== WHAT TO PRODUCE ==
An exact copy of all the data is the expected answer.
• • • • • • •
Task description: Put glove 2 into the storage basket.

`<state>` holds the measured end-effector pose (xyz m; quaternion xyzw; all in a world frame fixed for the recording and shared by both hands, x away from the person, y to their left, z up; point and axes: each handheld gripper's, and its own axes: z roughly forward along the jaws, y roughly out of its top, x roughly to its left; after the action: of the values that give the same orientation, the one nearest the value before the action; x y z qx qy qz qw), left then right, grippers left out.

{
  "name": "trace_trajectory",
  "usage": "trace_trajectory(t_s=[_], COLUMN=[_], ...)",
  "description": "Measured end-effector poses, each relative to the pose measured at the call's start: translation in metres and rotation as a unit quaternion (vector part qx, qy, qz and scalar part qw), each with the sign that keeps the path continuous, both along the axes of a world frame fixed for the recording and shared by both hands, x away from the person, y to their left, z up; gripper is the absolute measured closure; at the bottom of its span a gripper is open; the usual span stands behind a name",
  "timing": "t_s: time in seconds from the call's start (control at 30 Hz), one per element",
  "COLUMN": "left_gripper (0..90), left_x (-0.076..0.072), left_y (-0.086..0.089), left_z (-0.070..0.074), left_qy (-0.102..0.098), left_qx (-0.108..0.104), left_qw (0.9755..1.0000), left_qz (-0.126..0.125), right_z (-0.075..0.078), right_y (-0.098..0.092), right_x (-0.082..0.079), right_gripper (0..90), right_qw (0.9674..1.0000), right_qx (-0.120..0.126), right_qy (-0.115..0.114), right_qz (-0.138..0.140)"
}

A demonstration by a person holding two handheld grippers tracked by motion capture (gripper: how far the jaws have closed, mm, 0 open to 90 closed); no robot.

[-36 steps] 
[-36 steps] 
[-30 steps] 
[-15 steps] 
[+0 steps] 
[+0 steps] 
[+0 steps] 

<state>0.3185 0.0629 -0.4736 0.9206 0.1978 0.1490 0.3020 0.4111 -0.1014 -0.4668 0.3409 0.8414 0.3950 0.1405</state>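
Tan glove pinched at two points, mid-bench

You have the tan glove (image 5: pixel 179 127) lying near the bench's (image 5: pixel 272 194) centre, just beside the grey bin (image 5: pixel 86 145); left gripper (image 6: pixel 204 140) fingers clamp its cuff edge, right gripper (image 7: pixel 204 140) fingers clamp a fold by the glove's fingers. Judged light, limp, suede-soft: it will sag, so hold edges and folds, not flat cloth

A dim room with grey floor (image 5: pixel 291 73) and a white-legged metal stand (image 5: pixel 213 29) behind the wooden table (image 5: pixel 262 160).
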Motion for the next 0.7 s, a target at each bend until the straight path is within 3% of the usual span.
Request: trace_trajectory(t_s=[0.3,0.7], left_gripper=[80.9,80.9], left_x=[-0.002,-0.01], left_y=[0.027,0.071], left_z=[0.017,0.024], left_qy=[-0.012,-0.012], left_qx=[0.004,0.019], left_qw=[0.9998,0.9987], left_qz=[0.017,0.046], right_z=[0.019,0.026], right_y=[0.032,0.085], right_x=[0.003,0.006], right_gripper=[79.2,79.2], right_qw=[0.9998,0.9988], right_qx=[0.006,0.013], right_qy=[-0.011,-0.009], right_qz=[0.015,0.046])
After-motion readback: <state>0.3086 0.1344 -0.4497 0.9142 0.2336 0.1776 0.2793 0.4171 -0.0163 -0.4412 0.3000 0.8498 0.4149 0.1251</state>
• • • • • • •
== EXERCISE OUTPUT ==
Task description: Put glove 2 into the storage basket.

`<state>` holds the measured end-effector pose (xyz m; quaternion xyzw; all in a world frame fixed for the recording and shared by both hands, x away from the person, y to their left, z up; point and axes: each handheld gripper's, and its own axes: z roughly forward along the jaws, y roughly out of its top, x roughly to its left; after the action: of the values that give the same orientation, the one nearest the value before the action; x y z qx qy qz qw), left then right, grippers left out.

{
  "name": "trace_trajectory",
  "usage": "trace_trajectory(t_s=[_], COLUMN=[_], ...)",
  "description": "Measured end-effector poses, each relative to the pose measured at the call's start: translation in metres and rotation as a unit quaternion (vector part qx, qy, qz and scalar part qw), each with the sign that keeps the path continuous, both along the axes of a world frame fixed for the recording and shared by both hands, x away from the person, y to their left, z up; gripper is the absolute measured closure; at the bottom of its span a gripper is open; the usual span stands behind a name",
  "timing": "t_s: time in seconds from the call's start (control at 30 Hz), one per element",
  "COLUMN": "left_gripper (0..90), left_x (-0.076..0.072), left_y (-0.086..0.089), left_z (-0.070..0.074), left_qy (-0.102..0.098), left_qx (-0.108..0.104), left_qw (0.9755..1.0000), left_qz (-0.126..0.125), right_z (-0.075..0.078), right_y (-0.098..0.092), right_x (-0.082..0.079), right_gripper (0..90), right_qw (0.9674..1.0000), right_qx (-0.120..0.126), right_qy (-0.115..0.114), right_qz (-0.138..0.140)"
}

A demonstration by a person holding two handheld grippers tracked by motion capture (gripper: how far the jaws have closed, mm, 0 open to 90 closed); no robot.

[-36 steps] 
[-36 steps] 
[-30 steps] 
[-15 steps] 
[+0 steps] 
[+0 steps] 
[+0 steps] 

<state>0.3185 0.0629 -0.4736 0.9206 0.1978 0.1490 0.3020 0.4111 -0.1014 -0.4668 0.3409 0.8414 0.3950 0.1405</state>
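Tan glove pinched at two points, mid-bench

You have the tan glove (image 5: pixel 179 127) lying near the bench's (image 5: pixel 272 194) centre, just beside the grey bin (image 5: pixel 86 145); left gripper (image 6: pixel 204 140) fingers clamp its cuff edge, right gripper (image 7: pixel 204 140) fingers clamp a fold by the glove's fingers. Judged light, limp, suede-soft: it will sag, so hold edges and folds, not flat cloth

A dim room with grey floor (image 5: pixel 291 73) and a white-legged metal stand (image 5: pixel 213 29) behind the wooden table (image 5: pixel 262 160).
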Motion for the next 0.7 s, a target at each bend until the straight path is within 3% of the usual span.
Request: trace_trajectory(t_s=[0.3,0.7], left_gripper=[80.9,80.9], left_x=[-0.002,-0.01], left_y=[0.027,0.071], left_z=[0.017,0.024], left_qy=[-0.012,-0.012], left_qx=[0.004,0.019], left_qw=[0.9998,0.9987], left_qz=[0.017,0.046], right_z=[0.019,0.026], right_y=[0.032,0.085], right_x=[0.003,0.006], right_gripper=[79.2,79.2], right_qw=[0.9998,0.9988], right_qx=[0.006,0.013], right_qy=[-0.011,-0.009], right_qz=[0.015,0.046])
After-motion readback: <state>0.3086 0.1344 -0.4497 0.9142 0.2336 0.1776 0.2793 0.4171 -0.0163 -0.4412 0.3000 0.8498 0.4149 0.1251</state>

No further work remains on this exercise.